MLflow is an open-source platform designed to help data scientists track, manage, and compare machine learning experiments. It provides a structured approach to evaluating model performance, helping teams identify the best-performing models for their use case.
RapidCanvas supports MLflow directly within workspaces, making it easier than ever to integrate experiment tracking into your model development workflow.
Key Capabilities
Create Experiments
Users can set up and manage multiple runs by experimenting with different algorithms, datasets, and parameters using code recipes. This allows for a wide range of modelling approaches to be tested within the same project.
Track Performance Metrics
Each run can log important metrics such as accuracy, precision, recall, F1 score, and more. These metrics are tracked over time, enabling users to monitor how different models perform under various configurations.
Compare Runs Across Flows
Users can view and compare the results of different runs side-by-side using Mlflow UI. This makes it easy to identify and select the best-performing model for a specific experiment.
Working with MLflow in RapidCanvas
MLflow is now integrated into RapidCanvas workspaces to help data scientists efficiently manage, track, and compare machine learning experiments. Each workspace in RapidCanvas operates independently, and MLflow instances are isolated per workspace.
You can interact with MLflow through code recipes by ensuring the necessary libraries are installed in the environment.
To work with MLflow, you’ll also need to import helper functions and initiate MLflow tracking within your code.
Why Use MLflow?
Building a machine learning model is rarely a one-step process. Data scientists often go through multiple iterations, experimenting with different algorithms, parameters, and feature combinations. Manually logging the outcomes of these experiments—like accuracy, precision, and F1 score—in spreadsheets is both tedious and error-prone.

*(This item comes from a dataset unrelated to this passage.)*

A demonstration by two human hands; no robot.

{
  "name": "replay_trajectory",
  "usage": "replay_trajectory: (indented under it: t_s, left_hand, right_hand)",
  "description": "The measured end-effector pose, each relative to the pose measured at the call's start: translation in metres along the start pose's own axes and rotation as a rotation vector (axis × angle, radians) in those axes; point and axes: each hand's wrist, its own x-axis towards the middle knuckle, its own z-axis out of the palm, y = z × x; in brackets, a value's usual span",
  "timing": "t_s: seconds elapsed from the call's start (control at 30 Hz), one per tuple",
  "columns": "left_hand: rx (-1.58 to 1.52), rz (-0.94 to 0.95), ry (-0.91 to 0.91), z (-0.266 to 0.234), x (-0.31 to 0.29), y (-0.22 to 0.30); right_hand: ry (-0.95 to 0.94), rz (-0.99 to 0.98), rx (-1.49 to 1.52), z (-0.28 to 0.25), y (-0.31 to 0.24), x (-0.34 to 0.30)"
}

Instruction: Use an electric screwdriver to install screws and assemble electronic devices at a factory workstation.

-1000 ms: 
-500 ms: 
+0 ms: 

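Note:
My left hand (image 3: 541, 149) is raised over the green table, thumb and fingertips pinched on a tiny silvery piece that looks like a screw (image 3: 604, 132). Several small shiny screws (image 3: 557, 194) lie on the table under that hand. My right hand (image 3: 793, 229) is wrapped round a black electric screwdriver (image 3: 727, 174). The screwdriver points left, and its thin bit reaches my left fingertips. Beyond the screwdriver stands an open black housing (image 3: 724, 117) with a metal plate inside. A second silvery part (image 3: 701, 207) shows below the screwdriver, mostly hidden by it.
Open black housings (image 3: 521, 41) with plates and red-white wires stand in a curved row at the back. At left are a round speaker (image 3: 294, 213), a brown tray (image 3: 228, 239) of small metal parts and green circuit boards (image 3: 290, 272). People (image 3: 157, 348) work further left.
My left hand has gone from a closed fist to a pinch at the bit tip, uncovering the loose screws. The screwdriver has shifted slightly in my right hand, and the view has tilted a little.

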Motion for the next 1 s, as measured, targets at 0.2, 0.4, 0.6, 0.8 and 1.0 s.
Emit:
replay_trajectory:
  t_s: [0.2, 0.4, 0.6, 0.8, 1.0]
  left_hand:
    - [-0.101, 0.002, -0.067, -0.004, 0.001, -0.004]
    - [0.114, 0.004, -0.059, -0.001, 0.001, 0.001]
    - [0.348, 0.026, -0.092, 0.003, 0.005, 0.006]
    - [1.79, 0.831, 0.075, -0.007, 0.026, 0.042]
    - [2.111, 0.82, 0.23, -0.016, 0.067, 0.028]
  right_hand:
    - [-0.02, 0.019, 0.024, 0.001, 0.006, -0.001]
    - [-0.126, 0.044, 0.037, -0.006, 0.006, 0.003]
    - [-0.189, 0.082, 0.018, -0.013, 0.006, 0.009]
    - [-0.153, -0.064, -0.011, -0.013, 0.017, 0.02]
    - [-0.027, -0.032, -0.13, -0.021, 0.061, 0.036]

MLflow simplifies this by logging key metrics and parameters for each model run. This not only saves time but also makes it easy to compare results across multiple experiments and choose the best-performing model.
How It Works – Example with Titanic Dataset
Imagine you're building models using the Titanic dataset. You might perform the following:
Run 1: Use a specific feature with a basic algorithm; log accuracy, precision, F1 score.
Run 2: Try a different algorithm with altered parameters (features); track the new metrics.
Run 3: Use another algorithm with different parameters again.
Each of these executions becomes a run in MLflow. When you open the MLflow UI, all the runs are listed with their respective metrics, allowing you to easily compare and determine which model performed best. If you are running hundreds of experiments, MLflow will keep track of every run—helping you analyse results at scale.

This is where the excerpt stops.